It is of course impossible to know if the delay incurred by AmpereOne is due to the choice of custom cores or to some other factors. It could be due to a separate design problem. But one thing is certain: opting for Arm’s off-the-shelf CPU IP allows for lower risk and faster time to market, all things that AmpereOne has sorely missed. From September 2021 to August 2024, this three years delay is the sign of a serious execution problem.

Yet another table, and Ampere’s future outlook

This table recapitulates all Western Arm datacenter CPUs available by 24H2. More about Nvidia’s Grace special case in the next chapter below.

One important note:

The “shipping” line indicates start of preview or beginning of significant volume deployment; yes, we are comparing apples and oranges here, and CSPs’ in-house CPUs and commercially available ones are different beasts altogether.

On the face of it, AmpereOne doesn’t look out of place, with a 192 cores 2P platform shipping *now*. But a closer look reveals a damaging three years delay between Altra Max and AmpereOne. Also, shipping an Armv8.6+ in 24H2 is not a good look when Armv9.0 designs have been coming out since mid-2023. Of course, not supporting Armv9.0 instructions may not be such a big deal for many CSPs, as most of them are probably more interested in maintaining a single software support baseline (Armv8.0), but it is nonetheless the unmistakable sign of a detrimental delay. It also shows that the “custom cores strategy” can be truly unforgiving when concurrent with execution problems.

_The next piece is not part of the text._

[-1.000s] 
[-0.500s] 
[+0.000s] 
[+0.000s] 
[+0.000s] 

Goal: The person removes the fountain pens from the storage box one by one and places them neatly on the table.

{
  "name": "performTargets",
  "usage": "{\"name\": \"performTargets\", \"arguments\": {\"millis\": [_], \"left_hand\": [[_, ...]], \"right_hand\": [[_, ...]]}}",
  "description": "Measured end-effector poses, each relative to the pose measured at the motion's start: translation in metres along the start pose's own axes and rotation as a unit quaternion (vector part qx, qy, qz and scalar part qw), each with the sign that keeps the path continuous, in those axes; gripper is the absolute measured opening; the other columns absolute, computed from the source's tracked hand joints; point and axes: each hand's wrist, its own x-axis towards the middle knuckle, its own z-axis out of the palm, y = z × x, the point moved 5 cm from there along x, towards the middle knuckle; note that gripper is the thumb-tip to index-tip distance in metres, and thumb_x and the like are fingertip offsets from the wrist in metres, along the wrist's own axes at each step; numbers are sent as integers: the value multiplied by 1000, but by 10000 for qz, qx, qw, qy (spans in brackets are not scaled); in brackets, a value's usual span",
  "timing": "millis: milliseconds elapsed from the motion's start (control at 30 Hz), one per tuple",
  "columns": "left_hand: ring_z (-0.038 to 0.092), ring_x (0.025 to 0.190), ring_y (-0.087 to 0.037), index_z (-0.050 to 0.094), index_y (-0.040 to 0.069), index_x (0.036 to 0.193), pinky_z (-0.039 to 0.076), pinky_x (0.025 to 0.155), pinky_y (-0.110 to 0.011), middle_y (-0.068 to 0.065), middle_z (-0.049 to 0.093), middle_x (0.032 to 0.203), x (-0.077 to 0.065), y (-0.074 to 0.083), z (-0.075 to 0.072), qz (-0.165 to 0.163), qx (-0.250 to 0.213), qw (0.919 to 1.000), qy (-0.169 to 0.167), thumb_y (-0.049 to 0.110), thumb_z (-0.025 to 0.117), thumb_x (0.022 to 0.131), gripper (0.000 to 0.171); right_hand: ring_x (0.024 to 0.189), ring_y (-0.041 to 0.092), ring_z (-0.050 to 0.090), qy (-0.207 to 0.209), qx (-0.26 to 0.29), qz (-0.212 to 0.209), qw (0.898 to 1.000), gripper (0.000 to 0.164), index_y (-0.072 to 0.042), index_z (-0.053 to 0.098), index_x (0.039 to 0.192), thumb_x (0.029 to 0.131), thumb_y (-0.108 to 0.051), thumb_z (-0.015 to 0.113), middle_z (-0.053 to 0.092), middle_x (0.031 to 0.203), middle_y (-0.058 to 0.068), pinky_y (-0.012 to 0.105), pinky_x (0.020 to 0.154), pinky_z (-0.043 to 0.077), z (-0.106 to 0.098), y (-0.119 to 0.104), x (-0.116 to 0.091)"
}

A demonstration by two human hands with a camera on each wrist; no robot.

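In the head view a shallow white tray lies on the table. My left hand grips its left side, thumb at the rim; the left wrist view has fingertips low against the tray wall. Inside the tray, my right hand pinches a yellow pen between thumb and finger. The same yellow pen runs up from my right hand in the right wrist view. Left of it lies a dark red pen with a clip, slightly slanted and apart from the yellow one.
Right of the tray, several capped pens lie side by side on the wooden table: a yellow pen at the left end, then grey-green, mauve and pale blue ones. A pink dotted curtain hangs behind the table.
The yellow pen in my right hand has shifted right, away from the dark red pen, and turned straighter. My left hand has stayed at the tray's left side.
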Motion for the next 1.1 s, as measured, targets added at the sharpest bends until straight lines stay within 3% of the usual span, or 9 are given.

These past few days (August 2024), Ampere has updated their roadmap, and it certainly makes sense. AmpereOne M is to AmpereOne what Altra Max was to Altra: a derivative design with only one significant update. This allows the company to stay relevant all the while reducing to a minimum the resources allocated to a new design. So, the AmpereOne M is an AmpereOne but with 12 DDR5 memory “channels” instead of 8. This will obviously require a new socket and new motherboards, but these will be made worth investing in by the future advent of AmpereOne MX, a 3nm 256 cores variant using this 12 “channels” platform. This 256 cores variant was announced three months ago. All of this is of course facilitated by the chiplet based design. The novelty here is a future 512 cores product including AI silicon for training and inference, and to be air-cooled.

The idea of running inference on CPUs – at least for some players in the industry – is nothing new and as been discussed at length for example by the excellent Timothy Prickett Morgan from nextplatform.com. Air-cooling, for its part, is certainly a must if you want your product to be successful in the market, as not every datacenter is ready for water-cooling, as shown for example in this great piece from Semianalysis about Nvidia’s Blackwell respin.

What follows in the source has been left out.